Re: Help me in choosing the perfect key-value datastore for persistent cache (GSOC 2020)

doug.moen
Okay, I wasn't aware of the requirements. I have no idea how to run OpenSCAD on a web server, and for my own personal uses of OpenSCAD, I would not want to have to deal with administering a memcached or redis server on my desktop machine just to get the performance benefits of better object caching. I mentioned LevelDB only as an example, because I wanted to have a discussion about the requirements. And figure out how this change affects me as a user, obviously.

On Mon, May 11, 2020, at 7:23 AM, Torsten Paul wrote:

> On 11.05.20 11:48, Doug Moen wrote:
> > It seems to me that OpenSCAD needs a lightweight, serverless
> > key-value store.
>
> Why? Where is that requirement coming from?
>
> I agree it makes sense to have that option, but so far the most
> cases where people have actually asked for persistent caches
> came from running OpenSCAD on a web server.
> Specifically memcached and/or Redis are something which is
> usually available in that setup, e.g. AWS provides those under
> the Amazon ElastiCache name.
>
> > These limitations seem to align with OpenSCAD's requirements,
> > and suggest that LevelDB might be lightweight enough to
> > consider.
>
> It can't hurt having a look at LevelDB, but it being a Google
> projects brings a big pile of minus points to the table too.
> Their development strategy and handling of their own open
> source projects seems a bit too volatile for our needs.
>
> That said, the main topic is not so much the backend store
> but the work inside OpenSCAD to make this possible. So if
> the internal structure is ready, adding a second backend is
> probably not a big effort and risk anymore.
>
> ciao,
>   Torsten.
>
>
>
> _______________________________________________
> OpenSCAD mailing list
> [hidden email]
> http://lists.openscad.org/mailman/listinfo/discuss_lists.openscad.org
>

_______________________________________________
OpenSCAD mailing list
[hidden email]
http://lists.openscad.org/mailman/listinfo/discuss_lists.openscad.org
Reply | Threaded
Open this post in threaded view
|

Re: Help me in choosing the perfect key-value datastore for persistent cache (GSOC 2020)

jon_bondy
I agree that a discussion of the requirements is important.  I, too,
would not want OpenSCAD's light weight to be altered, but maybe I
understand neither the goals of this project nor its impact very well.

Jon

On 5/11/2020 8:11 AM, Doug Moen wrote:
> Okay, I wasn't aware of the requirements. I have no idea how to run OpenSCAD on a web server, and for my own personal uses of OpenSCAD, I would not want to have to deal with administering a memcached or redis server on my desktop machine just to get the performance benefits of better object caching. I mentioned LevelDB only as an example, because I wanted to have a discussion about the requirements.
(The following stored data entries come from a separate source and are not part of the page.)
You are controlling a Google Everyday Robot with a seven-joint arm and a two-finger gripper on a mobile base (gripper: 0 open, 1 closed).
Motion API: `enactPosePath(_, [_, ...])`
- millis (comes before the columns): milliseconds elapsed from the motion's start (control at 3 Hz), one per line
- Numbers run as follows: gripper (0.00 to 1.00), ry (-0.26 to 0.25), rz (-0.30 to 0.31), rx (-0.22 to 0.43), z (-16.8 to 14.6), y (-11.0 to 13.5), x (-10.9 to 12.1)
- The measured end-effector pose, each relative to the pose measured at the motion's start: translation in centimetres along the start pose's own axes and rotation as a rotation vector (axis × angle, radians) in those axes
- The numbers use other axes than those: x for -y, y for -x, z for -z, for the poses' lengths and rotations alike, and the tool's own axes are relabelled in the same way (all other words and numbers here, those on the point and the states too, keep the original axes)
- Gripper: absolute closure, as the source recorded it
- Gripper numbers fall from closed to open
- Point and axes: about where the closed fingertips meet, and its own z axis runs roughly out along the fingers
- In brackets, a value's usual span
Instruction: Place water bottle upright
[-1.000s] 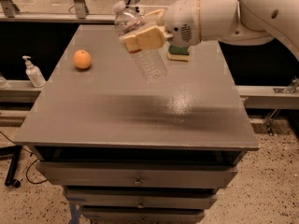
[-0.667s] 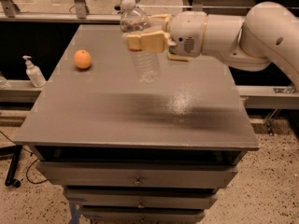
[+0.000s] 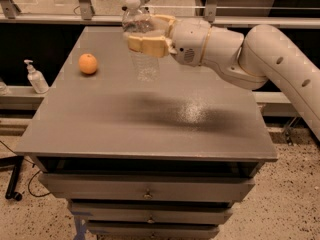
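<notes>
Task approx. halfway, by my read: the clear ribbed plastic water bottle [image 3: 145, 63] w/ a white cap is already turned cap-up and looks near vertical, maybe a slight lean, but it's not yet set down or let go. It hangs in the grasp over the rear-centre of the flat grey table [image 3: 150, 139], well apart from the small round orange [image 3: 88, 63] at the rear left. Can't tell for sure whether the btm touches the top. The dark shadow patch lies nearer the camera than the btm, which suggests it's a bit above the surface. Left to do, as I judge it: lower until the base sits flat, open up, back off w/o tipping it. The two-finger gripper [image 3: 136, 31], w/ tan pads on the end of the white jointed arm [image 3: 260, 49], reaches in from the right side of the view. It's closed round the bottle's upper-mid body, one finger on the near side and one on the far side, the neck and cap sticking out above and the ribbed lower part below. Fingers are only as wide as the bottle, no gap showing. The label band isn't visible, prob. hidden behind the near finger. The gripper touches nothing else. A small white pump-dispenser bottle [image 3: 35, 78] stands on a ledge off the table's left edge, not involved. Grey drawers [image 3: 145, 191] sit under the top.
</notes>
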Motion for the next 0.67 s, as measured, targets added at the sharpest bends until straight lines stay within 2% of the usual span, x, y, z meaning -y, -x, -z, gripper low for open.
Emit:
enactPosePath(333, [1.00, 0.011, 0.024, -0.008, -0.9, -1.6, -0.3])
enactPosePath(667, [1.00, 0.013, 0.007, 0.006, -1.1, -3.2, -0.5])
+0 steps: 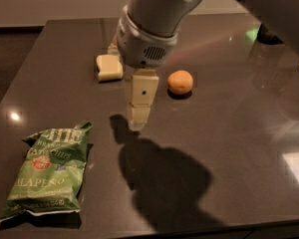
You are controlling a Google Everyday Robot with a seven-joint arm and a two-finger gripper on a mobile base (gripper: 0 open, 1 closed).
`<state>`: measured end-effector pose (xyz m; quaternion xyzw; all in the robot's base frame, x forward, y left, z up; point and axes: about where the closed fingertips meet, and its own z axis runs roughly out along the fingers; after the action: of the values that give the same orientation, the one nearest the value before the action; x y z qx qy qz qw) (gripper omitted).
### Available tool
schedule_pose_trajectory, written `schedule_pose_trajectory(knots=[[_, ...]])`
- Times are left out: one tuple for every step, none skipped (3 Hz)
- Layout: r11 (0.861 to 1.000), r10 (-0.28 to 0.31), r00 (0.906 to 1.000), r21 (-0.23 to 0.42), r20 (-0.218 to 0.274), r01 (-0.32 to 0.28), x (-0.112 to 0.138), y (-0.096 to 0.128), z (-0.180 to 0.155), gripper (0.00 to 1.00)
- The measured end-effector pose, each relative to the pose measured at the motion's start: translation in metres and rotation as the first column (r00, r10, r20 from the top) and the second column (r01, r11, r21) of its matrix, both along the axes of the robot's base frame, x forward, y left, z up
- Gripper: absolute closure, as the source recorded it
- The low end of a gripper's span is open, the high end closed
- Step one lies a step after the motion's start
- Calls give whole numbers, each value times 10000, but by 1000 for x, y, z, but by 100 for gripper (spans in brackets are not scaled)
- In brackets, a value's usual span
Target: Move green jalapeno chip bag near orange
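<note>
Dark counter, seen from its near edge. My gripper hangs at centre, pointing down, apart from every item; whether it is spread or pressed together I cannot tell. The green jalapeno chip bag lies flat at near left, well apart from the orange farther right. A pale yellow block lies left of the orange.

a dark, glossy table fills most of the view; a pale wall runs along the far side; dark floor shows at the far left; light glints on its top at left and right; the gripper hangs over the table's middle.
</note>
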<state>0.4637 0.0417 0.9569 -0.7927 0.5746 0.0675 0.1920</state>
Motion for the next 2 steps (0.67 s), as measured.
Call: schedule_pose_trajectory(knots=[[9898,1374,9904,-362,-156,-1378,-23,46,-18,0],[9674,2407,9696,-699,-452,-2434,-41,80,-37,0]])
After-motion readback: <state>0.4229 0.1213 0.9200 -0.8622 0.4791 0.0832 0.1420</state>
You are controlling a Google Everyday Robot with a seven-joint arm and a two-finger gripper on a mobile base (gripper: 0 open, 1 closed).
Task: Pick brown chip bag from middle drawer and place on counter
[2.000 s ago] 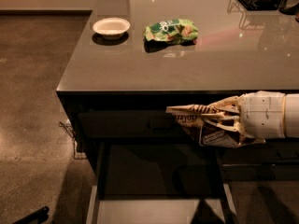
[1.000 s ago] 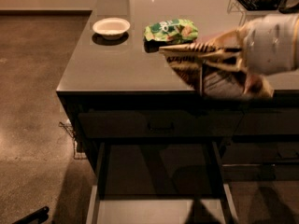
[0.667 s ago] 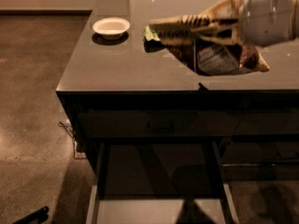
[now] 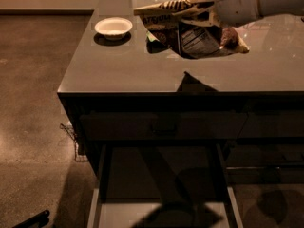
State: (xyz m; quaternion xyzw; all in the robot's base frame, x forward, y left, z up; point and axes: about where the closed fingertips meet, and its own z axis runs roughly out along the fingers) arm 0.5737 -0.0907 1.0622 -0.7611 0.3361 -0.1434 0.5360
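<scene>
Nearest, at the bottom edge: middle drawer [image 4: 116,215] pulled out and open. Pale grey floor, thin side walls running back toward the cabinet. A broad shadow lies across the right part of its floor. No bag inside on the part that shows.

Bottom left corner: a dark object [image 4: 33,220] on the ground, too cut off to identify.

Above the open drawer: a closed dark drawer front [image 4: 118,126] with a handle [image 4: 164,123] at its middle. Beside the cabinet's left side, low down, a thin wire object [image 4: 69,131]. Speckled brown floor [image 4: 33,89] stretches off left.

Bench [image 4: 118,70]: glossy grey-brown top, front edge square to the view. A dark pointed shadow [image 4: 192,85] sits near the front edge, right of centre.

Brown chip bag [image 4: 190,34]: in the air over the far middle of the bench, not touching the surface, tilted with its crimped top edge pointing left. Dark brown and tan foil, pale lettering near the top.

Gripper [image 4: 205,7]: comes in from the upper right, white rounded body, cream jaws clenched on the bag's upper part.

Far left on the bench: white bowl [image 4: 113,27], upright, well apart from the bag. A sliver of the green chip bag [image 4: 150,35] shows behind the brown one's lower left.
</scene>
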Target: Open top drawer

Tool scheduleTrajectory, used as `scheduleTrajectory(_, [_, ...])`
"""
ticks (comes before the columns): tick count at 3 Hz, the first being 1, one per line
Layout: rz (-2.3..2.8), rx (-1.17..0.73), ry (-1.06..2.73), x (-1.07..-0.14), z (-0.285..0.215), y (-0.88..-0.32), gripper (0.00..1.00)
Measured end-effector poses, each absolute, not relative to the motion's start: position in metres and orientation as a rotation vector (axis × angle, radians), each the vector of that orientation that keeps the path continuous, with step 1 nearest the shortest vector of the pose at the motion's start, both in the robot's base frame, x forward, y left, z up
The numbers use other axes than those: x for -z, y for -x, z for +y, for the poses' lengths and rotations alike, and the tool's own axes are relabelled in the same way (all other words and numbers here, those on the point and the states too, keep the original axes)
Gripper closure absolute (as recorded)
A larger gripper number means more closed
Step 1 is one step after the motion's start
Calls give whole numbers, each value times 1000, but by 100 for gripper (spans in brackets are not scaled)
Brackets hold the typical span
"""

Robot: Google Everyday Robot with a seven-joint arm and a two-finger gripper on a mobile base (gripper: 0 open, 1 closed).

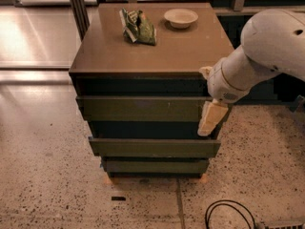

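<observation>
The top drawer [143,109] is the uppermost of three dark olive fronts on a low brown cabinet [143,61] in the middle of the view, sitting under the shadowed gap below the cabinet top. The pale gripper [211,119] hangs from the white arm [267,46] at the drawer's 3 o'clock end, over or just before the right edge of the front. Whether it touches cannot be told, nor whether it is spread or closed. The front is flat and stiff, with no handle, and likely smooth and slippery, so pinching the face would fail. The better hold is probably the top lip of the front, hooked from the dark gap above, then a straight pull outward. Drawn from one end only, the drawer may skew and bind. It looks shallow, so probably light. A crumpled green snack bag [138,26] lies at 11 o'clock on the top and a shallow pale bowl [180,17] at 1 o'clock, and a hard tug could jolt them
</observation>
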State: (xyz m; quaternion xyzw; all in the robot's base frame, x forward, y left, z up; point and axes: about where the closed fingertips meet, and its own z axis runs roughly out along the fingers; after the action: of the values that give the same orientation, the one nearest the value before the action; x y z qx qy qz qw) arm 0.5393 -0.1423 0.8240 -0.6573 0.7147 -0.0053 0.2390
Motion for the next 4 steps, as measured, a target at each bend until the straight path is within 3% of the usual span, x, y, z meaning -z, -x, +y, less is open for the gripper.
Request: scheduleTrajectory(4, [1925,33,1748,-798,-137,-564,0])
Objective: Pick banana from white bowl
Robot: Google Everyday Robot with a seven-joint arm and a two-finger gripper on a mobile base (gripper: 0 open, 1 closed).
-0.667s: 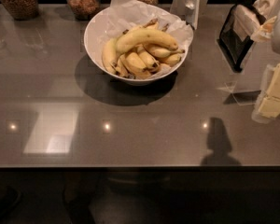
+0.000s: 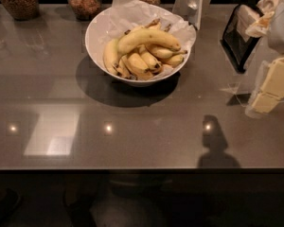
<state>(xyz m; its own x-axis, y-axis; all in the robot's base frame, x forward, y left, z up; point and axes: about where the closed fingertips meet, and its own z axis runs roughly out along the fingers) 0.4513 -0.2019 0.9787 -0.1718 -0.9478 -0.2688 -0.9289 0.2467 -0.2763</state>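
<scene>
The banana (image 2: 149, 38) lies in the white bowl (image 2: 91, 44), not yet grasped; the gripper (image 2: 270, 86) hangs well apart at the right; whether it is open cannot be told; reach, grasp and lift are all left.

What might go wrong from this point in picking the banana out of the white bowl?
The hand sits at the right edge, far from the white bowl. The banana lies on smaller bananas, so a grasp may catch a neighbour. The crumpled paper lining could get grabbed with it. The upright white stand behind the rim may obstruct the approach.
</scene>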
And figure out how this change affects me as a user, obviously.
>
>

_______________________________________________
OpenSCAD mailing list
[hidden email]
http://lists.openscad.org/mailman/listinfo/discuss_lists.openscad.org
Reply | Threaded
Open this post in threaded view
|

Re: Help me in choosing the perfect key-value datastore for persistent cache (GSOC 2020)

nophead
I too would not want to install a database as a separate component, I would just want OpenSCAD to save its cache to disk. Not sure it even needs to use a database for that. Just an object serialiser that is memory address and OpenSCAD version independent, or at least clears itself if the objects change from one version to another. I.e. it is not a big problem losing the cache each time I update OpenSCAD.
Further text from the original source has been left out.